- _What to produce_: Without altering a single word, repeat the records that follow.

:::

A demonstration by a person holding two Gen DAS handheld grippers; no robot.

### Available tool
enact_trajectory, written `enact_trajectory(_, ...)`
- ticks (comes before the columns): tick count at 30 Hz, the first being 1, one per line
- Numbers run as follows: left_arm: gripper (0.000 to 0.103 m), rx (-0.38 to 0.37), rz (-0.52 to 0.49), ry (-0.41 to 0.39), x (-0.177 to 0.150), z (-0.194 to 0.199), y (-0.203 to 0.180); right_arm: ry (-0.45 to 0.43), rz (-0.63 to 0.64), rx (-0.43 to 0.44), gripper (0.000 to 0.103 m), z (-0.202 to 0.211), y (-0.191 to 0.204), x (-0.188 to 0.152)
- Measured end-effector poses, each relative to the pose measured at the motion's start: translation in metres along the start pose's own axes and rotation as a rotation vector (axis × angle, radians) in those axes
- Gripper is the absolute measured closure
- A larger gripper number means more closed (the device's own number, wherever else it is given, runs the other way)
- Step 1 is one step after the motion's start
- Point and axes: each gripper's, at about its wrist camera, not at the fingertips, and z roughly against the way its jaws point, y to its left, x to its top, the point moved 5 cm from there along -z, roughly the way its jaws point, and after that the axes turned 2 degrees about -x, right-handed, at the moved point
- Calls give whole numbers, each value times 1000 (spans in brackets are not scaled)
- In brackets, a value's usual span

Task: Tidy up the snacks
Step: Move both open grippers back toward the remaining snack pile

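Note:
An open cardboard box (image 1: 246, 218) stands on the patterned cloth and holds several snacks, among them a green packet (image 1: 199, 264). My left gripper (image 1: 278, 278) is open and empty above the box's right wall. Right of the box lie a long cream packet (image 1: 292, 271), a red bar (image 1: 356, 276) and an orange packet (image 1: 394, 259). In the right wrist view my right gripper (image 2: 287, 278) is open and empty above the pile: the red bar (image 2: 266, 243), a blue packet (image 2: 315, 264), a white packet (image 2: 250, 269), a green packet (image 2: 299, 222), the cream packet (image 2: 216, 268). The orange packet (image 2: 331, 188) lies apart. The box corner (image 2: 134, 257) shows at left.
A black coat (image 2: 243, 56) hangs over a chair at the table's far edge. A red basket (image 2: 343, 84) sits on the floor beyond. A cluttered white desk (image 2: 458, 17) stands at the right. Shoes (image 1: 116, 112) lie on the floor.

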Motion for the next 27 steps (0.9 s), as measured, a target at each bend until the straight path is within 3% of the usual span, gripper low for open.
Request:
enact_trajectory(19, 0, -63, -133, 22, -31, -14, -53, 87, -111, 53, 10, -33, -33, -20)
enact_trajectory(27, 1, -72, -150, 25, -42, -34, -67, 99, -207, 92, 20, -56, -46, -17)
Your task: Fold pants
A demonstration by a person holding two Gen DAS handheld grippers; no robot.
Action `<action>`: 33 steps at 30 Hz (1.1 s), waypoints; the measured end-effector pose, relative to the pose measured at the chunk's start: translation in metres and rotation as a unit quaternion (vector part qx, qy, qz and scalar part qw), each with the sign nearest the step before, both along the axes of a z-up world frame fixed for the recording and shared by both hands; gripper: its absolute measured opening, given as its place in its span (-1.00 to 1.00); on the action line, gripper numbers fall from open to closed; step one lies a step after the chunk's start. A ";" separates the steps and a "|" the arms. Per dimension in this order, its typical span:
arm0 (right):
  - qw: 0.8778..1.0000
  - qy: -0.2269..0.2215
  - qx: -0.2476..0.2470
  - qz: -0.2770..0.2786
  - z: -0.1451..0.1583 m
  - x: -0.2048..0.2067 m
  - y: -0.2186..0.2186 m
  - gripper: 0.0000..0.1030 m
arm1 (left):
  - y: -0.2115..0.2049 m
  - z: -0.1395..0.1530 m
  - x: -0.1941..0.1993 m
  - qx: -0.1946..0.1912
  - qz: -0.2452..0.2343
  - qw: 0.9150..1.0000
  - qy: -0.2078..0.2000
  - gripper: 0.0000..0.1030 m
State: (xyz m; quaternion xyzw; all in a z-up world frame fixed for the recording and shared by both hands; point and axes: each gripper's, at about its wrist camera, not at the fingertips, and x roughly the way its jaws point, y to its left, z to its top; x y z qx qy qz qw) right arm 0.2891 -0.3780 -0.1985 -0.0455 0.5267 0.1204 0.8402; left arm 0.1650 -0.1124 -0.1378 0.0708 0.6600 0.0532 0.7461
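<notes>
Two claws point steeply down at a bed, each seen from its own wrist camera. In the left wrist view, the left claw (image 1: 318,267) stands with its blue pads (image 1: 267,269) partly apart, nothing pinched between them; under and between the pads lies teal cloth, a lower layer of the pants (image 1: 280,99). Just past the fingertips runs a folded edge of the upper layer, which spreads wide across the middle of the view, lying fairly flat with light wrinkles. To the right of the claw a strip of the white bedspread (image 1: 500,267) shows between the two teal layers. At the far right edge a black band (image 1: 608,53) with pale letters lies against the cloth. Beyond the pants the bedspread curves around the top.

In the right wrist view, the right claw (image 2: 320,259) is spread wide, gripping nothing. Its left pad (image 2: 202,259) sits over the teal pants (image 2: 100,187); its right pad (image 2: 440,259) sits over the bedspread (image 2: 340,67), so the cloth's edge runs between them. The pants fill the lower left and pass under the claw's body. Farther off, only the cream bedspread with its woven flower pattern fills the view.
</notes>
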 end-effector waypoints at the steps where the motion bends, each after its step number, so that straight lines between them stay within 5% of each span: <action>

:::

- _Response to this task_:
A demonstration by a person holding two Gen DAS handheld grippers; no robot.

### Available tool
enact_trajectory, written `enact_trajectory(_, ...)`
- ticks (comes before the columns): tick count at 30 Hz, the first being 1, one per line
- Numbers run as follows: left_arm: gripper (0.000 to 0.103 m), rx (-0.38 to 0.37), rz (-0.52 to 0.49), ry (-0.41 to 0.39), x (-0.177 to 0.150), z (-0.194 to 0.199), y (-0.203 to 0.180); right_arm: ry (-0.45 to 0.43), rz (-0.63 to 0.64), rx (-0.43 to 0.44), gripper (0.000 to 0.103 m), z (-0.202 to 0.211), y (-0.191 to 0.204), x (-0.188 to 0.152)
- Measured end-effector poses, each relative to the pose measured at the motion's start: translation in metres along the start pose's own axes and rotation as a rotation vector (axis × angle, radians) in those axes
- Gripper is the absolute measured closure
- A larger gripper number means more closed (the device's own number, wherever else it is given, runs the other way)
- Step 1 is one step after the motion's start
- Point and axes: each gripper's, at about its wrist camera, not at the fingertips, and z roughly against the way its jaws point, y to its left, x to its top, the point moved 5 cm from there along -z, roughly the way its jaws point, and after that the axes turned 2 degrees about -x, right-handed, at the moved point
- Calls give whole numbers, each value times 1000 (spans in brackets are not scaled)
- In brackets, a value's usual span

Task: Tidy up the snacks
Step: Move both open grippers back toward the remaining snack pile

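Note:
An open cardboard box (image 1: 246, 218) stands on the patterned cloth and holds several snacks, among them a green packet (image 1: 199, 264). My left gripper (image 1: 278, 278) is open and empty above the box's right wall. Right of the box lie a long cream packet (image 1: 292, 271), a red bar (image 1: 356, 276) and an orange packet (image 1: 394, 259). In the right wrist view my right gripper (image 2: 287, 278) is open and empty above the pile: the red bar (image 2: 266, 243), a blue packet (image 2: 315, 264), a white packet (image 2: 250, 269), a green packet (image 2: 299, 222), the cream packet (image 2: 216, 268). The orange packet (image 2: 331, 188) lies apart. The box corner (image 2: 134, 257) shows at left.
A black coat (image 2: 243, 56) hangs over a chair at the table's far edge. A red basket (image 2: 343, 84) sits on the floor beyond. A cluttered white desk (image 2: 458, 17) stands at the right. Shoes (image 1: 116, 112) lie on the floor.
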
Motion for the next 27 steps (0.9 s), as measured, a target at each bend until the straight path is within 3% of the usual span, gripper low for open.
Request:
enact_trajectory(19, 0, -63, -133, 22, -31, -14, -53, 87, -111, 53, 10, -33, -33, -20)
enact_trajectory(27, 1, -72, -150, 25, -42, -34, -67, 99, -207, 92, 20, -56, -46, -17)
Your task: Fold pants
A demonstration by a person holding two Gen DAS handheld grippers; no robot.
Action `<action>`: 33 steps at 30 Hz (1.1 s), waypoints; the measured end-effector pose, relative to the pose measured at the chunk's start: translation in metres and rotation as a unit quaternion (vector part qx, qy, qz and scalar part qw), each with the sign nearest the step before, both along the axes of a z-up world frame fixed for the recording and shared by both hands; gripper: its absolute measured opening, given as its place in its span (-1.00 to 1.00); on the action line, gripper numbers fall from open to closed; step one lies a step after the chunk's start. A ";" separates the steps and a "|" the arms. Per dimension in this order, its typical span:
arm0 (right):
  - qw: 0.8778..1.0000
  - qy: -0.2269..0.2215
  - qx: -0.2476..0.2470
  - qz: -0.2770..0.2786
  - z: -0.1451..0.1583 m
  - x: -0.2048..0.2067 m
  - y: -0.2186..0.2186 m
  - gripper: 0.0000..0.1030 m
arm1 (left):
  - y: -0.2115..0.2049 m
  - z: -0.1395..0.1530 m
  - x: -0.1941..0.1993 m
  - qx: -0.1946..0.1912
  - qz: -0.2452..0.2343
  - qw: 0.9150..1.0000
  - qy: -0.2078..0.2000
  - gripper: 0.0000..0.1030 m
State: (xyz m; quaternion xyzw; all in a z-up world frame fixed for the recording and shared by both hands; point and axes: each gripper's, at about its wrist camera, not at the fingertips, and x roughly the way its jaws point, y to its left, z to its top; x y z qx qy qz qw) right arm 0.2891 -0.3780 -0.1985 -0.0455 0.5267 0.1204 0.8402; left arm 0.1650 -0.1124 -0.1378 0.0708 0.6600 0.0532 0.7461
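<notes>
Two claws point steeply down at a bed, each seen from its own wrist camera. In the left wrist view, the left claw (image 1: 318,267) stands with its blue pads (image 1: 267,269) partly apart, nothing pinched between them; under and between the pads lies teal cloth, a lower layer of the pants (image 1: 280,99). Just past the fingertips runs a folded edge of the upper layer, which spreads wide across the middle of the view, lying fairly flat with light wrinkles. To the right of the claw a strip of the white bedspread (image 1: 500,267) shows between the two teal layers. At the far right edge a black band (image 1: 608,53) with pale letters lies against the cloth. Beyond the pants the bedspread curves around the top.

In the right wrist view, the right claw (image 2: 320,259) is spread wide, gripping nothing. Its left pad (image 2: 202,259) sits over the teal pants (image 2: 100,187); its right pad (image 2: 440,259) sits over the bedspread (image 2: 340,67), so the cloth's edge runs between them. The pants fill the lower left and pass under the claw's body. Farther off, only the cream bedspread with its woven flower pattern fills the view.
</notes>
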 end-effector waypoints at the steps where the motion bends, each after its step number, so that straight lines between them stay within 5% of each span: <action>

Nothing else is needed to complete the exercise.